Terrorist incident in Mali

More than 30 rockets and shells struck a MINUSMA base in Kidal, northern Mali, early on 8 March 2015. One United Nations peacekeeper from Chad was killed, as were two Malian children killed when a shell fell on a nearby camp of Tuareg and Arab nomads, according to the UN. Eleven more peacekeepers and three more civilians were reportedly injured. The rockets and shells were apparently launched from both the north and the south of the base. It was not immediately clear who carried out the attack, but Islamist militants active in the area or Tuareg separatists were suspected.

==Background==

Kidal, where the attack took place, is considered the "cradle" of the Tuareg separatist movement, which seeks to carve out an ethnic homeland called Azawad in northern Mali. Separatists briefly seized control of major cities in the region and declared Azawadi independence in 2012, but their Islamist allies turned on them and evicted them from their strongholds. Months later, the National Movement for the Liberation of Azawad agreed to support Malian territorial unity and renounce the independence of Azawad, although the relationship between Tuareg fighters in the north and the Malian military remained tenuous. France, the former colonial power in Mali, intervened in 2013 to drive out Islamist fighters. The United Nations began taking over peacekeeping duties from French troops in northern Mali later that year, forming MINUSMA as its mission in the West African country.
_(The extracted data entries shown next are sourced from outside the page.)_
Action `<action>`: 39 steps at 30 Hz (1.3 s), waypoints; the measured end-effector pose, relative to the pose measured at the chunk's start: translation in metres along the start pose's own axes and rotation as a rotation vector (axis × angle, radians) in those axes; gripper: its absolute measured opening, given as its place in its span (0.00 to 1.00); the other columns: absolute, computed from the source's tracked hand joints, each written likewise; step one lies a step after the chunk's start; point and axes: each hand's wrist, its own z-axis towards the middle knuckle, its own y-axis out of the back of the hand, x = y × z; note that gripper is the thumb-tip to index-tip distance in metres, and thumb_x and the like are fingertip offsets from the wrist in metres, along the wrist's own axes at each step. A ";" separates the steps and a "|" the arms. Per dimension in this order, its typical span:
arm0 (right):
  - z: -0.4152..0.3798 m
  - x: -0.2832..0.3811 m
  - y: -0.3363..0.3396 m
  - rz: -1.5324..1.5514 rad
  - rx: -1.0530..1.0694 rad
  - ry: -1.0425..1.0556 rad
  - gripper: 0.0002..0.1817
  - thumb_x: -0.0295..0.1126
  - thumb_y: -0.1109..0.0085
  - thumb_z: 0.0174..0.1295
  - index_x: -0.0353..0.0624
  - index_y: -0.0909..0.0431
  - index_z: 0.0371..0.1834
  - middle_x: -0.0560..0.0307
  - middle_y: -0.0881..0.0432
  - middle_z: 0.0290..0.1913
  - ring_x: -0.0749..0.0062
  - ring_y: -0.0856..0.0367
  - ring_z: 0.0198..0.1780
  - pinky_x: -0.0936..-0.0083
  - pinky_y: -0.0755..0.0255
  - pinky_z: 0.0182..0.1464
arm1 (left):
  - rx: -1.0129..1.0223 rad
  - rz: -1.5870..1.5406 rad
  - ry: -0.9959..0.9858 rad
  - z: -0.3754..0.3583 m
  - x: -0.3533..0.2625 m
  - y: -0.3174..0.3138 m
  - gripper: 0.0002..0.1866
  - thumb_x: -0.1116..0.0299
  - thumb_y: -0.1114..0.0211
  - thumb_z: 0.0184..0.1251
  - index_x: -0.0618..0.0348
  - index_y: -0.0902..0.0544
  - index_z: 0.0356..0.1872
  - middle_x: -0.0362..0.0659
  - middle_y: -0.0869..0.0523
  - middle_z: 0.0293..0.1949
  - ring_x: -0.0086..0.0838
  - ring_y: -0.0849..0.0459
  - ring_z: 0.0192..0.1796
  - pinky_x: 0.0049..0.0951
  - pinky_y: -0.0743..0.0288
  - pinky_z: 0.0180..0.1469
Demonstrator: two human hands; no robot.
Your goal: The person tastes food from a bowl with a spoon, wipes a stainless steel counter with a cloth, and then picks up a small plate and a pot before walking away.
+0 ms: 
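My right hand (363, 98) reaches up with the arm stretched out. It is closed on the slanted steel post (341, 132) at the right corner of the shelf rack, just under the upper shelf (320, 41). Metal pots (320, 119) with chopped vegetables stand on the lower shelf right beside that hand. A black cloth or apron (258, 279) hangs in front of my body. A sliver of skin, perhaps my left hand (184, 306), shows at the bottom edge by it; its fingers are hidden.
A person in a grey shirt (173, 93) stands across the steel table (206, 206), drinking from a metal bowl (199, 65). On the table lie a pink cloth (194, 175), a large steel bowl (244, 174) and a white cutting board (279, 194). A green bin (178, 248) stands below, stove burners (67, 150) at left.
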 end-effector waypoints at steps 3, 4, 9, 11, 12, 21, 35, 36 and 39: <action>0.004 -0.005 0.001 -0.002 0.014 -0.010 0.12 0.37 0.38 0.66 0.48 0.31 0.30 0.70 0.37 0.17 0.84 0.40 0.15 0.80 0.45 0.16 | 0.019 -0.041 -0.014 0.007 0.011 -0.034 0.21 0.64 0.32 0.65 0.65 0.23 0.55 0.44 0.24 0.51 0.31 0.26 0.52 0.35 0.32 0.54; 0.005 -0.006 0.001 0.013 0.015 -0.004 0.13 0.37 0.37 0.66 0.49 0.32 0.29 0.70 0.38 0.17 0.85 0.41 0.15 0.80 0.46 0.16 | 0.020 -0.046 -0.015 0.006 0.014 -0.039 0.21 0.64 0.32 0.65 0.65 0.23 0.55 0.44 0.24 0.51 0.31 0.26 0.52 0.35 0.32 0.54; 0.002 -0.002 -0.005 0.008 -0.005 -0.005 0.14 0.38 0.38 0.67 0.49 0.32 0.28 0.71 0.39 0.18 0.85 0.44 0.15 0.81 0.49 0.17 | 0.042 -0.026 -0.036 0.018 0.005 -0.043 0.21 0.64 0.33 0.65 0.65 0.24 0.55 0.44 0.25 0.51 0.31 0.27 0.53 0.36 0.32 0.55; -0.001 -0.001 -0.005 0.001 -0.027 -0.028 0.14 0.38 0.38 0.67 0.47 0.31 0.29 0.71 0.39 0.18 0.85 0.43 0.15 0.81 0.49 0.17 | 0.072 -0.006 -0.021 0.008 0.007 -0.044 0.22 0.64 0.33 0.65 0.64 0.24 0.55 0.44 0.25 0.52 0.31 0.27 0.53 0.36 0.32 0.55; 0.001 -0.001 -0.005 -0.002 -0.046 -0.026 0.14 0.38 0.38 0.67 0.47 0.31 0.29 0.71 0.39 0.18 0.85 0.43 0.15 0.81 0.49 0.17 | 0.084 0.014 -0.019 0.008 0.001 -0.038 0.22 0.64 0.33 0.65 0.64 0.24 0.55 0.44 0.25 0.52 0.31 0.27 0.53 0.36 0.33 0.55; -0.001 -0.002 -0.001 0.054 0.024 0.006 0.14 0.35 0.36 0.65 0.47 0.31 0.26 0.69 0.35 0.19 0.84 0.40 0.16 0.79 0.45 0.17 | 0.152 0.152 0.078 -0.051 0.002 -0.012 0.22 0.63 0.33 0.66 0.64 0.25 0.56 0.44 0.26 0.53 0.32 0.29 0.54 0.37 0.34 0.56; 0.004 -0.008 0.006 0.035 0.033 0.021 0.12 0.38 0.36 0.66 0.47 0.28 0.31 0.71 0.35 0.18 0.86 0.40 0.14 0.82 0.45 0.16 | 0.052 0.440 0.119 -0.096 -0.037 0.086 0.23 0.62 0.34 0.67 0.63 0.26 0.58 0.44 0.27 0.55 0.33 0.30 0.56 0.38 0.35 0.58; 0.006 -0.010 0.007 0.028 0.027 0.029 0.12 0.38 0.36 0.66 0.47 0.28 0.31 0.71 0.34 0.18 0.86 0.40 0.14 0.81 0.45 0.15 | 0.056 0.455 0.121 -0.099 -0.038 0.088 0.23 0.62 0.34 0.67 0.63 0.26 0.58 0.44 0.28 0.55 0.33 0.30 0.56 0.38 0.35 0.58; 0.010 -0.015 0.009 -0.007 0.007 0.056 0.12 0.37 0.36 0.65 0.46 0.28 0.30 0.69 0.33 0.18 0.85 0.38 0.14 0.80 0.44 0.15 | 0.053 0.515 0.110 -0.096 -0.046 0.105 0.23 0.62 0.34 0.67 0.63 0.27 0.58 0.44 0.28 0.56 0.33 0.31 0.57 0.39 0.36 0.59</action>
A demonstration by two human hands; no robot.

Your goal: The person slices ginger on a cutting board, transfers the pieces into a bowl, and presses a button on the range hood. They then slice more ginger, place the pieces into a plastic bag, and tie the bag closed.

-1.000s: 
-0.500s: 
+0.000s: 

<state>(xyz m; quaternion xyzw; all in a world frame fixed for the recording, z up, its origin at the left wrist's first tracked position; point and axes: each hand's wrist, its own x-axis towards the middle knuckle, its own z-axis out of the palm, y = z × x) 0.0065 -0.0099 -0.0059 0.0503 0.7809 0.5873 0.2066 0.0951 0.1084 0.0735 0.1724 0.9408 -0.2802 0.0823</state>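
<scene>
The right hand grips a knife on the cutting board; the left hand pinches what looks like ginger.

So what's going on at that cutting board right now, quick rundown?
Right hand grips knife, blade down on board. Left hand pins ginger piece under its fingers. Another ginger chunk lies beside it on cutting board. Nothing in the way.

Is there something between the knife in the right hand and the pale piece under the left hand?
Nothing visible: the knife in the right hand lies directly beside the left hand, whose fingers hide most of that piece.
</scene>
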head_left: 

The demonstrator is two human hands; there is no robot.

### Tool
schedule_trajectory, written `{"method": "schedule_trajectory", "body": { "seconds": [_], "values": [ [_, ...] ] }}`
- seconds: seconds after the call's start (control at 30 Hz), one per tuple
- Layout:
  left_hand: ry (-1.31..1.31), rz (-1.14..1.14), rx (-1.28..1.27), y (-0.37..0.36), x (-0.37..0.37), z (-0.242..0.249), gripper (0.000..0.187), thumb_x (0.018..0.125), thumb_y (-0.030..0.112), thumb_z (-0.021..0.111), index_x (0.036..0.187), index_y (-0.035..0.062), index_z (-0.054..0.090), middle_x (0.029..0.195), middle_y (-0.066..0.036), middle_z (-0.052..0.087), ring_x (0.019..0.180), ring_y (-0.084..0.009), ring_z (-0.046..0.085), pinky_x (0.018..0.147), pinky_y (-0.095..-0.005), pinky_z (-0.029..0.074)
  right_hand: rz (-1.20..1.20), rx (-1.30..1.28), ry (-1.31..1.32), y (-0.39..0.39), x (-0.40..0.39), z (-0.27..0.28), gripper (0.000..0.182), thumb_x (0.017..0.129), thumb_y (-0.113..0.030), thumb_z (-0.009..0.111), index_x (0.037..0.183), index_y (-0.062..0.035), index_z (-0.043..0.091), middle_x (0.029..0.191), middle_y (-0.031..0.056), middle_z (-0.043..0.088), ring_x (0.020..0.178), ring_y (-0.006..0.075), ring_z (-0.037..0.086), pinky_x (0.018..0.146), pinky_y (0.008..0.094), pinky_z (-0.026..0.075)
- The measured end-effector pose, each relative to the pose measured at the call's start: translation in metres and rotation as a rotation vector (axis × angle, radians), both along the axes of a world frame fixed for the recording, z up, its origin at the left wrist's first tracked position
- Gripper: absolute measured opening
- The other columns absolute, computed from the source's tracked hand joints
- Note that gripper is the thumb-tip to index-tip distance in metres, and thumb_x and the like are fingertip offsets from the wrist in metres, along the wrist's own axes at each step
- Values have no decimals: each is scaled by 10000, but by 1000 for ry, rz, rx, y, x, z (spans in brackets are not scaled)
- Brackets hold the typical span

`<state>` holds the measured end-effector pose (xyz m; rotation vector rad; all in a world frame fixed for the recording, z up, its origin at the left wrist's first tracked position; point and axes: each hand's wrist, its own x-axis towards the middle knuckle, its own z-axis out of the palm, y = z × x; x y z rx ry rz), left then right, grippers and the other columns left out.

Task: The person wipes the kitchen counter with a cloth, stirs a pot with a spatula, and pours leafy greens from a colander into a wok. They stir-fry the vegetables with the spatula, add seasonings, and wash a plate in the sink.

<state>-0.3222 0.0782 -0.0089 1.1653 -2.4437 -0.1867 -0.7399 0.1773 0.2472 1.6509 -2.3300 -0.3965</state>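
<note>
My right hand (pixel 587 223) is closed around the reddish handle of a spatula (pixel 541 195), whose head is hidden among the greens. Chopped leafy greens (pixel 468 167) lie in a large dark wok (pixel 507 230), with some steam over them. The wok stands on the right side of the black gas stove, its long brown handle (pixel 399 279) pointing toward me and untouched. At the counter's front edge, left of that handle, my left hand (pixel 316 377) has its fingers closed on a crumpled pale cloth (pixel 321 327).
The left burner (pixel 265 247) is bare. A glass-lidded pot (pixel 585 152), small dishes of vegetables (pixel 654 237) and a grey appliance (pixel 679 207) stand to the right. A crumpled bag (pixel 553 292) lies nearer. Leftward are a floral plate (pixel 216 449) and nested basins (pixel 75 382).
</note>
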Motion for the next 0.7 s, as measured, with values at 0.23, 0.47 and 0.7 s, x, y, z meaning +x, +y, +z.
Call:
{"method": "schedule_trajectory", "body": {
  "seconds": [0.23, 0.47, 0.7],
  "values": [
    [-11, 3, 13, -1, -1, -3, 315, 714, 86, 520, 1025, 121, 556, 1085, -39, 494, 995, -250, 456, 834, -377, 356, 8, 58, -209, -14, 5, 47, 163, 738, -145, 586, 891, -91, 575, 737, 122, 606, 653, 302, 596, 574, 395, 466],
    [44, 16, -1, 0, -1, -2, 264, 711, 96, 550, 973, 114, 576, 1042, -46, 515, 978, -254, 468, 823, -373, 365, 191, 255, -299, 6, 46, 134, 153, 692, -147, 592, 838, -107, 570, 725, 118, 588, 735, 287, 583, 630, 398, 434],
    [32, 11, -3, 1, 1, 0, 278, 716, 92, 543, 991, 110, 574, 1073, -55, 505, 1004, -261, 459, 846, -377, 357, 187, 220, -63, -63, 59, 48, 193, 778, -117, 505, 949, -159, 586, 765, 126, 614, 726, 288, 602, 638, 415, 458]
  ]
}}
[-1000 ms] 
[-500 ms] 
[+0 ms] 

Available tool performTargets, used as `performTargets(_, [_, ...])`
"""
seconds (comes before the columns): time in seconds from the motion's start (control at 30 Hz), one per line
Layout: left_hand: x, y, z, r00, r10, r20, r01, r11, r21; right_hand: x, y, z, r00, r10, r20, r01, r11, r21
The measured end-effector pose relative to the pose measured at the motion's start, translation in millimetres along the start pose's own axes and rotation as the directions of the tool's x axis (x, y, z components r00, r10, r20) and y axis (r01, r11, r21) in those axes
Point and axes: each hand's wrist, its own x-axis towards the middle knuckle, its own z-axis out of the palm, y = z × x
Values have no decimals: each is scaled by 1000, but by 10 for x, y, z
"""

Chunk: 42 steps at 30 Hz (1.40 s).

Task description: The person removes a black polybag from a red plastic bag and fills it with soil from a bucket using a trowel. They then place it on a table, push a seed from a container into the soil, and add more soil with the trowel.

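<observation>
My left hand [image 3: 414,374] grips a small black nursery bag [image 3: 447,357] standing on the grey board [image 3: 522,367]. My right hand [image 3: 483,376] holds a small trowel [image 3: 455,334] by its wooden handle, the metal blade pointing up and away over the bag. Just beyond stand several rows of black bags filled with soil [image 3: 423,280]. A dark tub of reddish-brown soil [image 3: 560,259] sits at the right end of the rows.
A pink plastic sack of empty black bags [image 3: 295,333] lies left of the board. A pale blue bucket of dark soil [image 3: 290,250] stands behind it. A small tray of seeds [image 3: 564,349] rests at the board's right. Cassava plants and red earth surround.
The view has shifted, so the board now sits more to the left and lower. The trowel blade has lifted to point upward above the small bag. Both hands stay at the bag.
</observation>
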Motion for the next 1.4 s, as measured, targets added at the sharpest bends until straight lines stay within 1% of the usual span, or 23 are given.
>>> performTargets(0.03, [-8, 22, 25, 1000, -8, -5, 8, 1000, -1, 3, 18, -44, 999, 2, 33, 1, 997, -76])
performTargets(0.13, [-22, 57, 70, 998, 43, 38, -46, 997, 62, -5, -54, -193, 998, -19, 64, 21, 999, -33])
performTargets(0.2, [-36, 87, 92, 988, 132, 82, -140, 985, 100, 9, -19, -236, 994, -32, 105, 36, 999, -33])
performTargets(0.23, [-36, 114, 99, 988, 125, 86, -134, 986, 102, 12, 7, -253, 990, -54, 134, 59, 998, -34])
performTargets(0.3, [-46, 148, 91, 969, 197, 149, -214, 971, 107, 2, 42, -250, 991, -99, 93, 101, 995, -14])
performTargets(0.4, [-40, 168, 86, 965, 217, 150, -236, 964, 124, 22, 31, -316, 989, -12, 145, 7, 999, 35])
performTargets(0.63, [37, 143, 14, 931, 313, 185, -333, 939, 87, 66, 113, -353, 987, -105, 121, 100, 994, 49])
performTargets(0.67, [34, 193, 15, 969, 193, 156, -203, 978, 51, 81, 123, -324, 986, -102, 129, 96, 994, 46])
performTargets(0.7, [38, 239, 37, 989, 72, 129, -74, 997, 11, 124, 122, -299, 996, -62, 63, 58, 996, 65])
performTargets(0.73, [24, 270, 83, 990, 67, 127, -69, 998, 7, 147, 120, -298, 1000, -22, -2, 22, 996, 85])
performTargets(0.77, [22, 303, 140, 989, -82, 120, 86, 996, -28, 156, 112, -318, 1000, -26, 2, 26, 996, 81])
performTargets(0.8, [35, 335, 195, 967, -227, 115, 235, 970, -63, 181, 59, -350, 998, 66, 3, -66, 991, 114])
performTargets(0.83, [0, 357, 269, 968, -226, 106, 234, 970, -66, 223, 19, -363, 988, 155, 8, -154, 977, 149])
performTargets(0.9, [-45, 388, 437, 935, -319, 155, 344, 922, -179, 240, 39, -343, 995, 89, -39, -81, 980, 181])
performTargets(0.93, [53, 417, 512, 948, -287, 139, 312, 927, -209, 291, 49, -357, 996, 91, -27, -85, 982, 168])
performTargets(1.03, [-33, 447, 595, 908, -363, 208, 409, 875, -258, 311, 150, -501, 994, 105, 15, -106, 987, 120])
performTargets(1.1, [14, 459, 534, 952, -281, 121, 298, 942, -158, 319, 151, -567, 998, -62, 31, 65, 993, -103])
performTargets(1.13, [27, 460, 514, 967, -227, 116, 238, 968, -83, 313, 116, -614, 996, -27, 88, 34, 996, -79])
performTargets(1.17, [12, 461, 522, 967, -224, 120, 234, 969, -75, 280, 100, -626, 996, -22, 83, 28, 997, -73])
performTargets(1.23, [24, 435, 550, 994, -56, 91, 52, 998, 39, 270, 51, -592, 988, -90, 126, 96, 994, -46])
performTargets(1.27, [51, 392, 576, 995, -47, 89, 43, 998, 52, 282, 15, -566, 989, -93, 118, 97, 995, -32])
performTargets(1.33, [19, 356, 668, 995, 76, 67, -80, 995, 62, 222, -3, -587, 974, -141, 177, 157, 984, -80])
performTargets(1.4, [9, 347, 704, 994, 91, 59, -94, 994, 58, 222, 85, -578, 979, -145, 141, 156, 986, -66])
The day before the rocket attack in Kidal, a gunman opened fire in a bar in Bamako, Mali's capital. The attack killed five, including a Belgian security official working for the European Union. The Islamist group Al-Murabitoun claimed responsibility for the attack, the first of its kind in the southern Malian city.

==Reactions==
The United Nations Security Council and Secretary-General Ban Ki-moon condemned the attack as "intolerable" and said it violated international law. A UN spokeswoman called the shelling "a terrorist attack of a very complex nature".